The Ministry of International Trade and Industry plans to file a complaint with the Fair Trade Commission over Tokyo Electric Power Co.'s involvement in an upcoming bid to be the power supplier of the ministry's main building, MITI sources said Monday.

The FTC, the nation's antitrust watchdog, has already questioned Tepco officials over the company's allegedly unfair power supply deals with Tokyo Gas Co. and Itochu Corp. -- competitors in the MITI bid who are able to provide some but not all of the electricity they plan to sell and which must obtain additional supplies from TEPCO.

Normally, TEPCO allows clients to choose between two options in buying power from the company -- one package of a nightly discounted rate and a high daytime rate, and the other of a high nightly rate and a discounted daytime rate.

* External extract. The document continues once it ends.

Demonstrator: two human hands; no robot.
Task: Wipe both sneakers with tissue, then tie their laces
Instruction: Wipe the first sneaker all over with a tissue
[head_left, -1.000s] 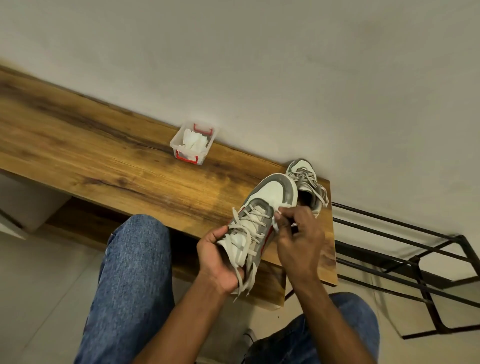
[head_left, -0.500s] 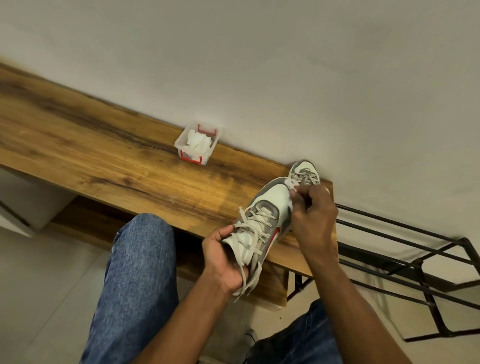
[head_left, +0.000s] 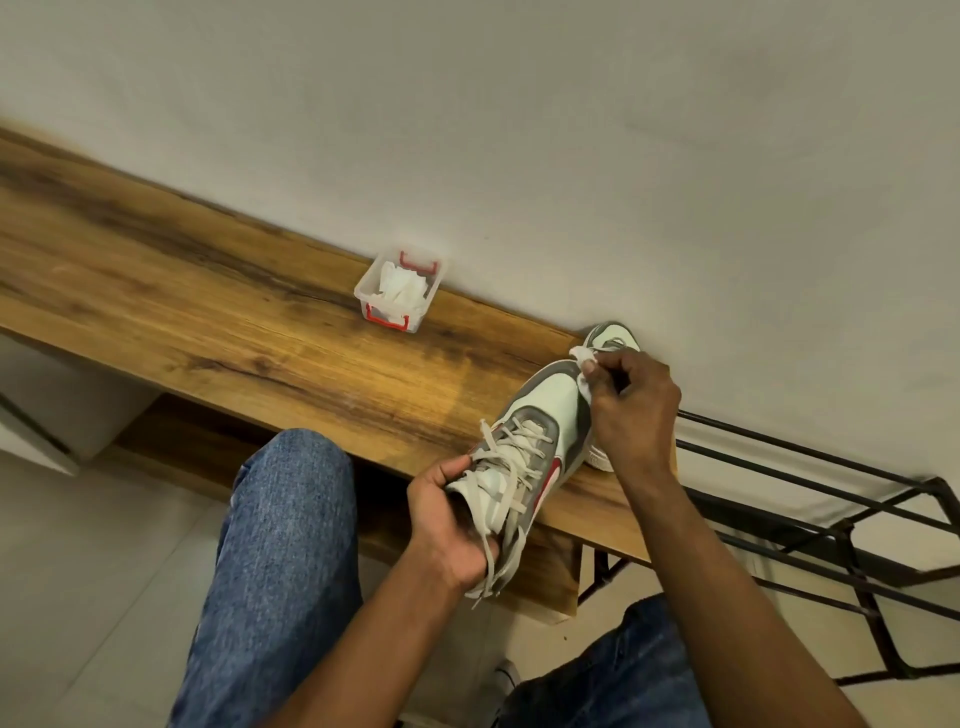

But TEPCO has denied Tokyo Gas and Itochu to choose and allowed the two firms to pick only the former package.

MITI is filing the complaint on the possibility the deals are violations of the Antimonopoly Law.

The MITI building is the first major contract opened to bidding since power sales were deregulated in March.

A group led by Mitsubishi Corp. has also shown interest in participating in the bid.

Critics have charged that deregulation does not mean much since power companies are selling electricity at high prices to new entrants in the power retailing market, effectively killing competition.